Task item
Give the number of lines in the records below that contain the word "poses", and nothing more.

START Extracted material

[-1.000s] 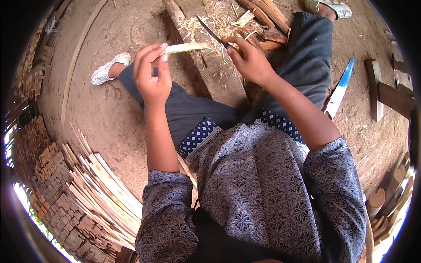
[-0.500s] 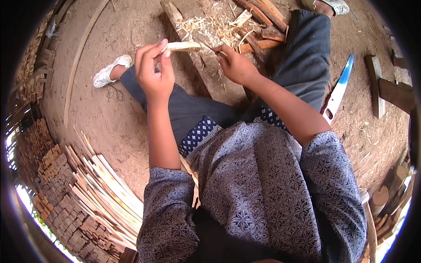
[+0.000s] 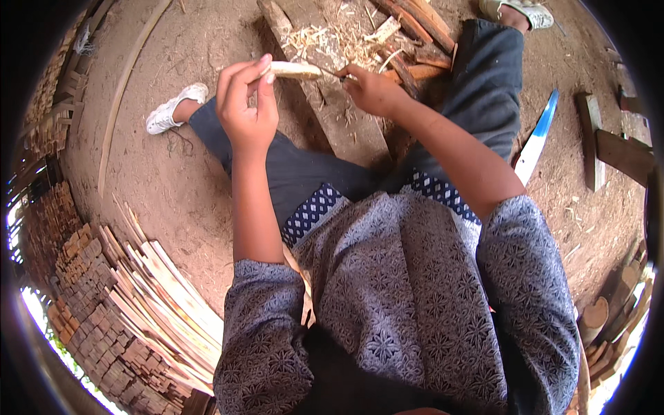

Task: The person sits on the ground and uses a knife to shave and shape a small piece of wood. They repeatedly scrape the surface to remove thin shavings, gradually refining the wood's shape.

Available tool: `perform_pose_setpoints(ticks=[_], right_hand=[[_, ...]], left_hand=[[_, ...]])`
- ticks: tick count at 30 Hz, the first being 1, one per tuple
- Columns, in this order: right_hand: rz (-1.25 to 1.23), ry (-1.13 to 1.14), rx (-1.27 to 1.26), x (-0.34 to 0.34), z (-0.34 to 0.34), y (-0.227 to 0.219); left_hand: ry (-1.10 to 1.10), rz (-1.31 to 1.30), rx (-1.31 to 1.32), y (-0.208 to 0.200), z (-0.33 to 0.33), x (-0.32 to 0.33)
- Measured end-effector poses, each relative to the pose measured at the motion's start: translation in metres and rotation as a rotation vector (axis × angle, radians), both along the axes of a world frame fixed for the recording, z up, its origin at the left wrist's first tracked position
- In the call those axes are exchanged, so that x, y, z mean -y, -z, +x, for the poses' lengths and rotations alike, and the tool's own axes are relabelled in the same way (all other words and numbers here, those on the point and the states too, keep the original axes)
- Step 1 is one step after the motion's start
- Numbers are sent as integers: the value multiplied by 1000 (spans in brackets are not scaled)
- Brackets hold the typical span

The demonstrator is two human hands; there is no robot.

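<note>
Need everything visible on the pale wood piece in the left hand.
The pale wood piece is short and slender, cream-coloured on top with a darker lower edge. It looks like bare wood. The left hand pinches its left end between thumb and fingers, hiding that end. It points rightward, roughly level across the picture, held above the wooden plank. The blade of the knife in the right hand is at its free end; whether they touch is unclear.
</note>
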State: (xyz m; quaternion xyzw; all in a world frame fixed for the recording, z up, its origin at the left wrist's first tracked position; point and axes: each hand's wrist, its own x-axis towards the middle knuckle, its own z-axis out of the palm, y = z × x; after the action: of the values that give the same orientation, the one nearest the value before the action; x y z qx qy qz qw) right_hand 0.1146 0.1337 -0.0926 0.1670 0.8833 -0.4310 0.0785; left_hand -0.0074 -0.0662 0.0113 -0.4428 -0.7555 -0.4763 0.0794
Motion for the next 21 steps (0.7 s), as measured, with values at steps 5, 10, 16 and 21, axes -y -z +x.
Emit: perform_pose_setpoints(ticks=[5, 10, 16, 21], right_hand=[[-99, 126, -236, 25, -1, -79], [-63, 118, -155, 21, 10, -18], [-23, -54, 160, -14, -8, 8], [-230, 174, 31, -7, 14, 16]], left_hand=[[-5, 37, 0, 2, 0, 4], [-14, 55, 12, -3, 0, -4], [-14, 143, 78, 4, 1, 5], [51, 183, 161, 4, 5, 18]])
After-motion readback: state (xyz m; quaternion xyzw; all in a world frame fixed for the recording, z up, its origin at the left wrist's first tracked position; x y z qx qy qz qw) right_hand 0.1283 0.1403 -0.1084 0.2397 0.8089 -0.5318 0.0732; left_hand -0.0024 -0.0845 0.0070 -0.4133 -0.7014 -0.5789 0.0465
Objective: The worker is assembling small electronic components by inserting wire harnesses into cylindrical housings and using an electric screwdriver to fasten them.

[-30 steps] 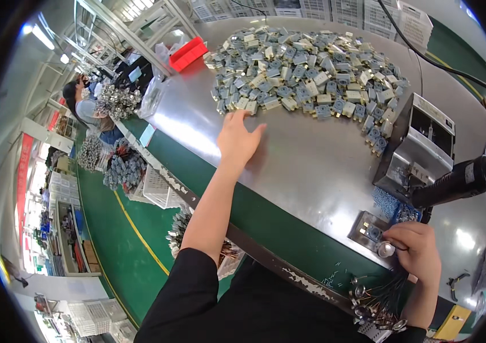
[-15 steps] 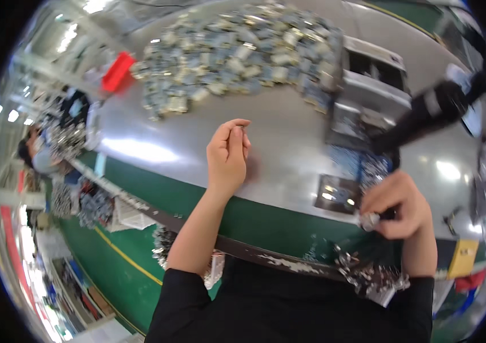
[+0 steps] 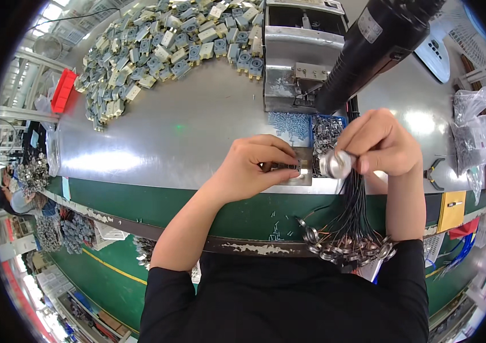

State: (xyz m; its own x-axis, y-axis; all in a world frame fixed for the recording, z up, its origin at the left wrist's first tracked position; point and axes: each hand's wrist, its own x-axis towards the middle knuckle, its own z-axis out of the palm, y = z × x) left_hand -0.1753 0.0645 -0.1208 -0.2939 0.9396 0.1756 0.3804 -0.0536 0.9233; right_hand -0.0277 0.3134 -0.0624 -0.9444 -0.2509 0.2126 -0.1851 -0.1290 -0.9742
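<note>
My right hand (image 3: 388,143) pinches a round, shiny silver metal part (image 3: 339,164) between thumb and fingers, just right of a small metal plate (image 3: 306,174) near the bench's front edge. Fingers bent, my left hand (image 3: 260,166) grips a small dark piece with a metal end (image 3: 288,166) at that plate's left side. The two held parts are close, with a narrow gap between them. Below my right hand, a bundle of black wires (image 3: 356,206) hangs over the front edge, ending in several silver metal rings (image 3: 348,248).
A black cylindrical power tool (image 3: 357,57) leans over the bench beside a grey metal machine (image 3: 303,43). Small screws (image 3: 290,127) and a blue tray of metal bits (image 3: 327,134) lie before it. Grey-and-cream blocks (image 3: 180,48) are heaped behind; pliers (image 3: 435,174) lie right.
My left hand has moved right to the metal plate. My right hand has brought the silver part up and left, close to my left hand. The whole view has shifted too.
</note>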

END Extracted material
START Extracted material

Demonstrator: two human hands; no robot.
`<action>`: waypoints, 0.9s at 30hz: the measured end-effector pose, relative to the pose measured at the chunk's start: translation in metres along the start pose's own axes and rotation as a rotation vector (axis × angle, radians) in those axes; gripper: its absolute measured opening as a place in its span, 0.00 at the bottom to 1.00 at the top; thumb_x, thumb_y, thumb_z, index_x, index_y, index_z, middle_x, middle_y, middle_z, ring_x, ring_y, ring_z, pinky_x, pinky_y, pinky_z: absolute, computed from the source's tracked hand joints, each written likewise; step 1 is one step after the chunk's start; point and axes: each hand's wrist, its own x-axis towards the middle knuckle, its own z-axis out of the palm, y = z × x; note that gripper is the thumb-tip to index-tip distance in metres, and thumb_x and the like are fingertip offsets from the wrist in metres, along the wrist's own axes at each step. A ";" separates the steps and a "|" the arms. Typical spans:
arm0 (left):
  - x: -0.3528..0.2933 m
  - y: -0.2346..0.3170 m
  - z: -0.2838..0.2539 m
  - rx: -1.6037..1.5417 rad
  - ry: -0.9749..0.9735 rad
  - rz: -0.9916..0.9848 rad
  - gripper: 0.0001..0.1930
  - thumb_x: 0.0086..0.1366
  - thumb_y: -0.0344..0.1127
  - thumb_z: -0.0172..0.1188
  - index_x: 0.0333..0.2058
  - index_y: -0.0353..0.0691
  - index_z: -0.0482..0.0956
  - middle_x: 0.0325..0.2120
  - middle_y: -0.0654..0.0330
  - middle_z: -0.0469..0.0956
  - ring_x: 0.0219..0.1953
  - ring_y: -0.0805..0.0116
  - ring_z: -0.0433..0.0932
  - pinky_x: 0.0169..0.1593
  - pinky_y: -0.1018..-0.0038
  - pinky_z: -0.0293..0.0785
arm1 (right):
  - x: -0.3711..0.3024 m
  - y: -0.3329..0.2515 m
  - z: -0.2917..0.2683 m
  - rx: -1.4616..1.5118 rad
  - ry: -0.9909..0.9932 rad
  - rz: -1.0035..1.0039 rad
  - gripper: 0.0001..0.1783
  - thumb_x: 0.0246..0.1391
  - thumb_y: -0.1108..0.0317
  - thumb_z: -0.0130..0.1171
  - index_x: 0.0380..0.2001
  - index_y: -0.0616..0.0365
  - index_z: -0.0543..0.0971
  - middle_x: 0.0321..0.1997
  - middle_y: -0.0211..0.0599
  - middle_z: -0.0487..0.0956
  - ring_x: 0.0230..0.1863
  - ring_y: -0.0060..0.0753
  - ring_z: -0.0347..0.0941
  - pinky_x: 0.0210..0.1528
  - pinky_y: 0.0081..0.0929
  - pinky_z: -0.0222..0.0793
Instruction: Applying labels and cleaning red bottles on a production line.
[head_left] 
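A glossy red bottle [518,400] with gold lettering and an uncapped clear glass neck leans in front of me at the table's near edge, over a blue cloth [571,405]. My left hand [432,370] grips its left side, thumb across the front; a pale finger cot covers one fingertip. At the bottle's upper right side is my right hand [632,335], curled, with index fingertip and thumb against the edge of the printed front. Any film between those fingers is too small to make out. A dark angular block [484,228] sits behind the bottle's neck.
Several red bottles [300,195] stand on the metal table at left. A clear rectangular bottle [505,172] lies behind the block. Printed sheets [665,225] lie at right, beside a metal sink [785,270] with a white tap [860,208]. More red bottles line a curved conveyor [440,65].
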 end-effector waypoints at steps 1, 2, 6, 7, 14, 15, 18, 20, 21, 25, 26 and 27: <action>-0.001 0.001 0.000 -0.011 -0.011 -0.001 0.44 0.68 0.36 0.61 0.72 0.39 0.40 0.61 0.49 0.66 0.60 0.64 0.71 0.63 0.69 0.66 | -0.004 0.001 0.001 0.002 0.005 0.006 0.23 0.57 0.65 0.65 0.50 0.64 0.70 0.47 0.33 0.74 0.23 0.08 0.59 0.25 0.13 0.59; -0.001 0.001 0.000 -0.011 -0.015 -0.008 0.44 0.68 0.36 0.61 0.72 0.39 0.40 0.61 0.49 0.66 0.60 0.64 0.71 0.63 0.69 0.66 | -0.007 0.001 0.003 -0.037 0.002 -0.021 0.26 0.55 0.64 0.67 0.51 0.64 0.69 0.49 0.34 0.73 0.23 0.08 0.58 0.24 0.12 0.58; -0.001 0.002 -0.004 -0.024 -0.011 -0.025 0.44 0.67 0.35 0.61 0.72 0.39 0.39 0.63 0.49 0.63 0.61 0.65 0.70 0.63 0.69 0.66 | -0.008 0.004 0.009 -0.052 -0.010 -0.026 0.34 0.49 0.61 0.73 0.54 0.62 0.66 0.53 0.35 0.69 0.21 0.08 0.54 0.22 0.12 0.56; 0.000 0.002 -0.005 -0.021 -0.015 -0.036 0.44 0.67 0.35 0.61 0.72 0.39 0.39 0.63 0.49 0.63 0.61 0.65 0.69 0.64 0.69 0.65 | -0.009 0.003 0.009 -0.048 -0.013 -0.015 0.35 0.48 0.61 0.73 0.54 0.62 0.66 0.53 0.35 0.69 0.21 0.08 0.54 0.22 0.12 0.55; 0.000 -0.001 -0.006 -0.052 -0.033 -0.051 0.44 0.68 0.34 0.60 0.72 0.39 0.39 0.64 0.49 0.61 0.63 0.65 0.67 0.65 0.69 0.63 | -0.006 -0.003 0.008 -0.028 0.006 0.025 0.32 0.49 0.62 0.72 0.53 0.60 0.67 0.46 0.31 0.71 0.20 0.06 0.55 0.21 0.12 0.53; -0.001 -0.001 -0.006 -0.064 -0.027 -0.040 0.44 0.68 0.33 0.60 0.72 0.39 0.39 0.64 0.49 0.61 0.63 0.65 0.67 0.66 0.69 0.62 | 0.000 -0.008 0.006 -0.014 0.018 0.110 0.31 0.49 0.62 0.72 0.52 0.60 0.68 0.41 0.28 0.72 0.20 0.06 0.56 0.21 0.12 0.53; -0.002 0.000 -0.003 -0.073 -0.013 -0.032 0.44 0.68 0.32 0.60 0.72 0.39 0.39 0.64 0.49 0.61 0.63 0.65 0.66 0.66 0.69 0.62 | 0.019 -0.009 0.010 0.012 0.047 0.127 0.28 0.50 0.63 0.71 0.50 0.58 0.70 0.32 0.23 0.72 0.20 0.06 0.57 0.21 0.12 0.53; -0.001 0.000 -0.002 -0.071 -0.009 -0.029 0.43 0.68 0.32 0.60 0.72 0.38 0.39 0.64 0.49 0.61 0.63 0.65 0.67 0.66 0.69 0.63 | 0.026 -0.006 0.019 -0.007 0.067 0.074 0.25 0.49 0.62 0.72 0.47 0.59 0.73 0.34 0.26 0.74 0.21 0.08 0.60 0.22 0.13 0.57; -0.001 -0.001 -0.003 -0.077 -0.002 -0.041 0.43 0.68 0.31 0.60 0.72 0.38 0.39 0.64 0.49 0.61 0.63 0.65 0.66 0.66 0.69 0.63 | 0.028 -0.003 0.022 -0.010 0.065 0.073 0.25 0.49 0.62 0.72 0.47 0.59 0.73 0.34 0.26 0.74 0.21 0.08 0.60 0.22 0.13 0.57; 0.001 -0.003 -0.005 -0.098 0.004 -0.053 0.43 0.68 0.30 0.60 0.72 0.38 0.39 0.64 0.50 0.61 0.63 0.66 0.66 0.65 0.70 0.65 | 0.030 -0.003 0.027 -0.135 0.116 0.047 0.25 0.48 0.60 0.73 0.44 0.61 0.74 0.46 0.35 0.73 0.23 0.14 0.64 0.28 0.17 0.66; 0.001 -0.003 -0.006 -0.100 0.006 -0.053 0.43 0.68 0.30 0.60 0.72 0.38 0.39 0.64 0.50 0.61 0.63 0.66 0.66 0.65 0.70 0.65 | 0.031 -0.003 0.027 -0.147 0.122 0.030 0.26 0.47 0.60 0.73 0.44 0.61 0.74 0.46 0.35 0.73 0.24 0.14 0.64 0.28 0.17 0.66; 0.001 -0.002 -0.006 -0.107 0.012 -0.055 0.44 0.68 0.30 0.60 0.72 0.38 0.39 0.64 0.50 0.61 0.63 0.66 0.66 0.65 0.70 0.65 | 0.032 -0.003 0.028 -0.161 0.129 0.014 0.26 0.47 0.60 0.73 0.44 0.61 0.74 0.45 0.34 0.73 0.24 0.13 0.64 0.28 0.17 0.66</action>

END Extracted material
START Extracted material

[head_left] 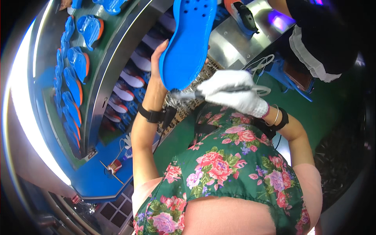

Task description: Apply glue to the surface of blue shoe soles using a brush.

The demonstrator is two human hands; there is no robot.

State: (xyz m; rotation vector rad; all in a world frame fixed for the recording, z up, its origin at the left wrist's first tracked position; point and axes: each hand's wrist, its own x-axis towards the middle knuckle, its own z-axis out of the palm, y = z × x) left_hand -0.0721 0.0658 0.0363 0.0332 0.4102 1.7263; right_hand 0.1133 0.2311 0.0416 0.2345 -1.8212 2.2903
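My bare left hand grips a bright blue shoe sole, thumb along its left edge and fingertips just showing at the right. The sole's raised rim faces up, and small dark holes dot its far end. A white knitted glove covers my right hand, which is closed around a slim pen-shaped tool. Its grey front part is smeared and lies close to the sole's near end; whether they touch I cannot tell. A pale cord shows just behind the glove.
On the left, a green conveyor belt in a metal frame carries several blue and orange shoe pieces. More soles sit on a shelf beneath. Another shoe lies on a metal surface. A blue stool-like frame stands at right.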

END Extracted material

Solution to this exercise
2